◆ Task objective
Copy out every line of the data where the word "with" is found.

◆ Dataset extract
**********

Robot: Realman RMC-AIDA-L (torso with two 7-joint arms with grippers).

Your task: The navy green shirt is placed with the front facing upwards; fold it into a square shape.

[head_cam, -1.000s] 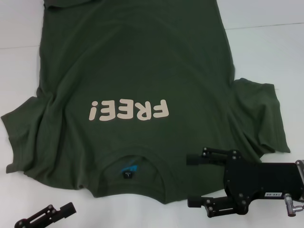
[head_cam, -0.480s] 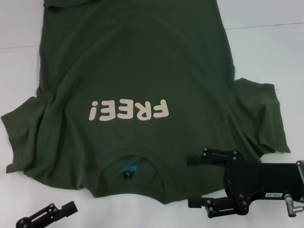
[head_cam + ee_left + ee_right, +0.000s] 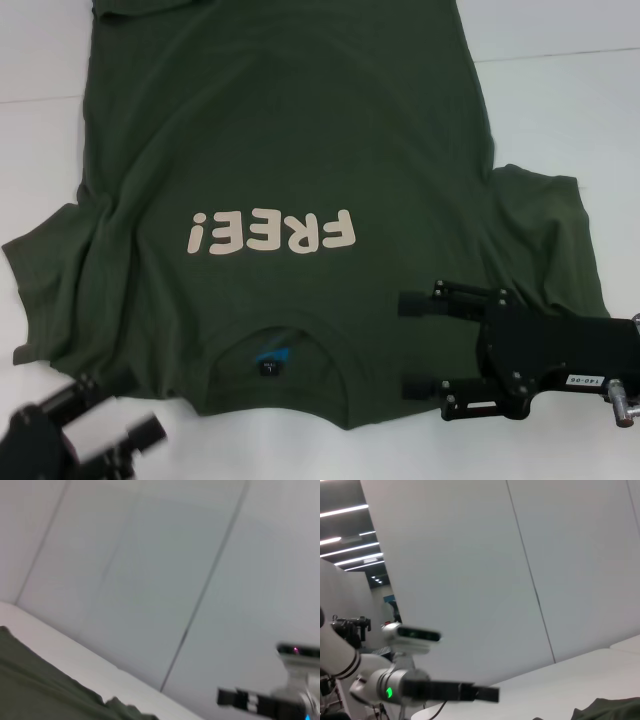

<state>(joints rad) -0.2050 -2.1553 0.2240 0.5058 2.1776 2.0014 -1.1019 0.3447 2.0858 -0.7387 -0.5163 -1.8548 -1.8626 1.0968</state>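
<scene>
The dark olive-green cotton T-shirt is spread print-up on the white table. The open-fingered right gripper is seen at 5 o'clock, the left gripper, likewise spread, at 7 o'clock.

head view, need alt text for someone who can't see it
A dark green T-shirt lies face up on a white table, its "FREE!" print upside down and its collar nearest the camera. The open right gripper sits over the right shoulder; the left gripper is at the left shoulder's edge.
</scene>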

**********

◆ Response to this task
Robot: Realman RMC-AIDA-L (torso with two 7-joint arms with grippers).
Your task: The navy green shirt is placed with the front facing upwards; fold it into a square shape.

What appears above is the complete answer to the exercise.